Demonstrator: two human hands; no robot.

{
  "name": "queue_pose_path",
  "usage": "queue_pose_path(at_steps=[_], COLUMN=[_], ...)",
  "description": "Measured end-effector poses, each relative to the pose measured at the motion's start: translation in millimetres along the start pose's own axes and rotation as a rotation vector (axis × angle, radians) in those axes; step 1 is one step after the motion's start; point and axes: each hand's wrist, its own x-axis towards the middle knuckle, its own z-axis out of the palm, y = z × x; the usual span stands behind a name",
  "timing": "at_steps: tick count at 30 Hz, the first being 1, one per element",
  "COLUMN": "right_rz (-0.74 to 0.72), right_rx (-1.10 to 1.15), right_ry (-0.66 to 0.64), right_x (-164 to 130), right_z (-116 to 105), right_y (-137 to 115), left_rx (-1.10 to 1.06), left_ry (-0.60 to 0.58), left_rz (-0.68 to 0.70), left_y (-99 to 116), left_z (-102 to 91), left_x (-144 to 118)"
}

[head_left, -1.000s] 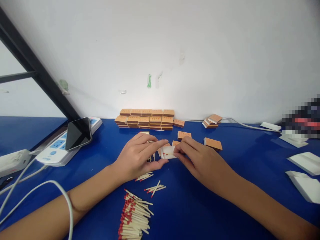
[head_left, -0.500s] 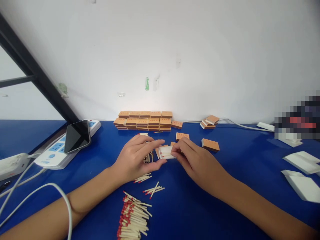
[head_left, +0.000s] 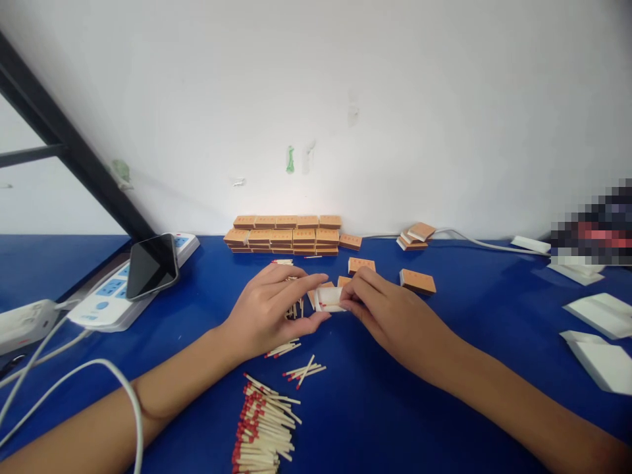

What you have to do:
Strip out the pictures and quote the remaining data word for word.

Answer to this exercise:
Demonstrator: two human hands; no robot.

{
  "name": "queue_pose_path",
  "usage": "queue_pose_path(at_steps=[_], COLUMN=[_], ...)",
  "description": "Measured end-effector poses, each relative to the pose measured at the motion's start: translation in millimetres along the start pose's own axes and rotation as a rotation vector (axis × angle, radians) in those axes; step 1 is one step after the motion's start; point and axes: each hand's wrist, its own x-axis towards the middle knuckle, its own z-axis out of the palm, y = z × x; the usual span stands behind a name",
  "timing": "at_steps: tick count at 30 Hz, the first being 1, one per element",
  "COLUMN": "right_rz (-0.74 to 0.72), right_rx (-1.10 to 1.15), right_ry (-0.66 to 0.64), right_x (-164 to 130), right_z (-116 to 105), right_y (-137 to 115), left_rx (-1.10 to 1.06), left_ry (-0.60 to 0.58), left_rz (-0.68 to 0.70), left_y (-99 to 116), left_z (-102 to 91), left_x (-144 to 118)"
}

[head_left, -1.000s] 
[head_left, -0.500s] 
[head_left, +0.000s] 

With this, the answer is done.